32 commands | 5 I/O formats (CSV, TSV, SMI, SDF, Parquet) | multi-core parallel processing | ~80ms startup
Installation
pip install rdkit-cli
Quick Start
# Quick molecule info — no files needed
rdkit-cli info "c1ccccc1"
# Compute descriptors
rdkit-cli descriptors compute -i molecules.csv -o desc.csv -d MolWt,MolLogP,TPSA
# Filter by drug-likeness
rdkit-cli filter druglike -i molecules.csv -o filtered.csv --rule lipinski
# Similarity search
rdkit-cli similarity search -i library.csv -o hits.csv --query "c1ccccc1" --threshold 0.7
# Standardize structures
rdkit-cli standardize -i molecules.csv -o std.csv --cleanup --neutralize
Commands
Usage: rdkit-cli [-h] [-V] <command> ...
Commands:
align Align 3D molecules to a reference
conformers Generate and optimize 3D conformers
convert Convert between molecular file formats
deduplicate Remove duplicate molecules
depict Generate molecular depictions (SVG/PNG)

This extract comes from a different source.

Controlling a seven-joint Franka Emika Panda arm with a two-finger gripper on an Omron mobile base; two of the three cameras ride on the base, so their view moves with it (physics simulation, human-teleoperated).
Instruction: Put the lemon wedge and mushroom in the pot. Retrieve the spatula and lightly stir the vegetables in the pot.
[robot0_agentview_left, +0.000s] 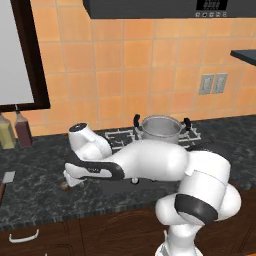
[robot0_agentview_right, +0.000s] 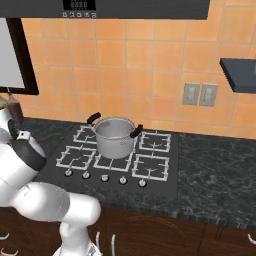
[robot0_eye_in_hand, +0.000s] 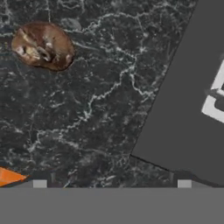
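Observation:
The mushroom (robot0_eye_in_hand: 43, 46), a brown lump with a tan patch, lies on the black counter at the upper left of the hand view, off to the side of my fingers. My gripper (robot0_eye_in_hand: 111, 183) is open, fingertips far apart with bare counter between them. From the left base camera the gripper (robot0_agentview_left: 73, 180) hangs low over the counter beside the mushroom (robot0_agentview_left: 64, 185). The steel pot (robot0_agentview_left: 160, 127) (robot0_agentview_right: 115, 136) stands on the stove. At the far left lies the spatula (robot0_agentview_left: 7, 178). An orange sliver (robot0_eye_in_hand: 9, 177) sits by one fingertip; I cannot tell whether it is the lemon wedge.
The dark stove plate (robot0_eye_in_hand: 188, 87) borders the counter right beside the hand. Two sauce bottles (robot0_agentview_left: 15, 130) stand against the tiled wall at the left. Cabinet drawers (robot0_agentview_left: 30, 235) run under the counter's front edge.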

descriptors Compute molecular descriptors
diversity Analyze and select diverse molecules
energy Force field energy calculations
enumerate Enumerate stereoisomers and tautomers
filter Filter by substructure, properties, drug-likeness, PAINS
fingerprints Compute fingerprints (Morgan, MACCS, RDKit, AtomPair, Torsion)
fragment BRICS/RECAP fragmentation and functional groups
info Quick molecule information from SMILES
mcs Find Maximum Common Substructure
merge Merge multiple molecule files
mmp Matched Molecular Pairs analysis
pharmacophore Pharmacophore feature analysis
props Property column operations (add, rename, drop, keep)

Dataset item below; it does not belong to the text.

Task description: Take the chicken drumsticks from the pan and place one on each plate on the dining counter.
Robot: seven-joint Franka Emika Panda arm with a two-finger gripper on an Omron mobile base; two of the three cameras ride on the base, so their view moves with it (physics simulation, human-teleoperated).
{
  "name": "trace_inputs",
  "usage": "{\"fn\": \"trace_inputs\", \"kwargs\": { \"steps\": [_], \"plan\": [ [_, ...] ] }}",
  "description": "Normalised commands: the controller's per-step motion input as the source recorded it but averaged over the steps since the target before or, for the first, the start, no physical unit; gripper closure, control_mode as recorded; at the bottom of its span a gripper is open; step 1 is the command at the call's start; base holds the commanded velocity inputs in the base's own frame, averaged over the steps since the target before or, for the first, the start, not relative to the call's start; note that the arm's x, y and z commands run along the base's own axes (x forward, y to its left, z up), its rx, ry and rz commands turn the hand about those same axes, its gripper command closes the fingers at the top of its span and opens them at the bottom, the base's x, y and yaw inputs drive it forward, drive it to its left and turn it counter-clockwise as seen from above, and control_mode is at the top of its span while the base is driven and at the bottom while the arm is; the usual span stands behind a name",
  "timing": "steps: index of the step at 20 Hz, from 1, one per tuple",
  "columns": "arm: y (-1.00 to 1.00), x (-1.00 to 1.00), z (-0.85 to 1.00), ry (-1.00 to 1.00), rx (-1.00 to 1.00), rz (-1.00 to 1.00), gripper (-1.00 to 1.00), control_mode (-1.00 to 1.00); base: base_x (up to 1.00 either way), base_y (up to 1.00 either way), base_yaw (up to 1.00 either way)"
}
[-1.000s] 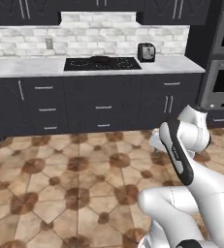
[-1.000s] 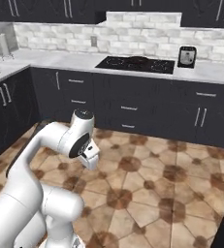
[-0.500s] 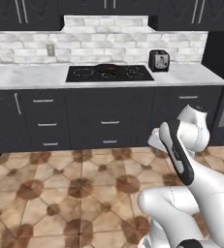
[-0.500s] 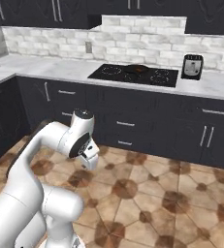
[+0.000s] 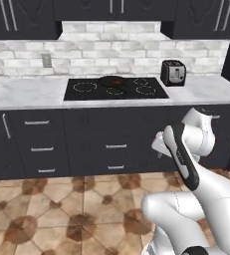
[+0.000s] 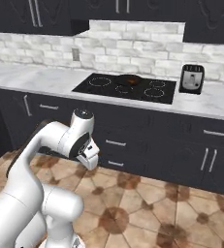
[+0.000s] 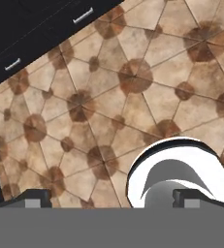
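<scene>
Currently I log: arm folded low, gripper (image 7: 111,198) spread wide over floor tiles; pan (image 5: 111,80) upper centre, contents indistinct.

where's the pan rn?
The pan sits on the black stove, near its back middle, on the marble worktop against the far wall; the toaster stands to the stove's right.

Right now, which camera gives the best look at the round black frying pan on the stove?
The left base view: the round black frying pan faces it squarely. The right base view shows it at an angle. The hand view looks at floor tiles.
</scene>
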Motion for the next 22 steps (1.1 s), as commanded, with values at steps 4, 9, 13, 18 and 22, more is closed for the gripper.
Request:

protonate Enumerate protonation states
reactions Apply SMIRKS transformations and enumerate products
rgroup R-group decomposition around a core
rings Ring system analysis and extraction
rmsd Calculate RMSD between 3D structures
sample Randomly sample molecules (reservoir sampling supported)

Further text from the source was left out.